(Stored entries)
◇ ◇ ◇ ◇ ◇ ◇ ◇

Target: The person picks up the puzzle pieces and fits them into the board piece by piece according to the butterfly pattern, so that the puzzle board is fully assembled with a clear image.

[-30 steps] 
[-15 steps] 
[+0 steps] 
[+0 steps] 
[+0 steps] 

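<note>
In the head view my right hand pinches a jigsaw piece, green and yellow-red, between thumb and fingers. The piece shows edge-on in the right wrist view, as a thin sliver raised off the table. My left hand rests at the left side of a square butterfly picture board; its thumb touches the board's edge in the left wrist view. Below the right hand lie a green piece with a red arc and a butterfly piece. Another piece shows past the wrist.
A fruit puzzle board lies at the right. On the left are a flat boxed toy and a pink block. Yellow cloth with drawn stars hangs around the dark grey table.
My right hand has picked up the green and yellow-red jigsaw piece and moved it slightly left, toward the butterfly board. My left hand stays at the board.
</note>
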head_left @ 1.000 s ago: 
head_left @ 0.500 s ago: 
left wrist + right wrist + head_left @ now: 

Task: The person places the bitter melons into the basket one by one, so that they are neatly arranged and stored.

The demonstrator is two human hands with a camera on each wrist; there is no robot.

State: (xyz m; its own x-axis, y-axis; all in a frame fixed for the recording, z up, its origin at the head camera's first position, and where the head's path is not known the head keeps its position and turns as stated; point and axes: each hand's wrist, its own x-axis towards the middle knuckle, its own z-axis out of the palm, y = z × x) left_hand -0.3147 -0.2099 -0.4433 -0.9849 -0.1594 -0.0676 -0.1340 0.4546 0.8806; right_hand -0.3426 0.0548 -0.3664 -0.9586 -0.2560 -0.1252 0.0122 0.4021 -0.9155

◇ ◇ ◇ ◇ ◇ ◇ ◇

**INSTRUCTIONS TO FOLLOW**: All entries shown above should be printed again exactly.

**PROBLEM SOLUTION**:
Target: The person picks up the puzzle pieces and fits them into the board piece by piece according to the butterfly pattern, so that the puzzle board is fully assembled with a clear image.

[-30 steps] 
[-15 steps] 
[+0 steps] 
[+0 steps] 
[+0 steps] 

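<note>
In the head view my right hand pinches a jigsaw piece, green and yellow-red, between thumb and fingers. The piece shows edge-on in the right wrist view, as a thin sliver raised off the table. My left hand rests at the left side of a square butterfly picture board; its thumb touches the board's edge in the left wrist view. Below the right hand lie a green piece with a red arc and a butterfly piece. Another piece shows past the wrist.
A fruit puzzle board lies at the right. On the left are a flat boxed toy and a pink block. Yellow cloth with drawn stars hangs around the dark grey table.
My right hand has picked up the green and yellow-red jigsaw piece and moved it slightly left, toward the butterfly board. My left hand stays at the board.
</note>
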head_left @ 1.000 s ago: 
head_left @ 0.500 s ago: 
left wrist + right wrist + head_left @ now: 

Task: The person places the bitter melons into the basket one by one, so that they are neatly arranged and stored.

The demonstrator is two human hands with a camera on each wrist; there is no robot.

State: (xyz m; its own x-axis, y-axis; all in a frame fixed for the recording, z up, its origin at the head camera's first position, and where the head's path is not known the head keeps its position and turns as stated; point and axes: each hand's wrist, its own x-axis towards the middle knuckle, its own z-axis out of the palm, y = z × x) left_hand -0.3147 -0.2099 -0.4433 -0.9849 -0.1594 -0.0676 -0.1340 0.4546 0.8806; right_hand -0.3426 0.0548 -0.3664 -0.9586 -0.2560 -0.1252 0.0122 0.4021 -0.9155

This exercise is now done.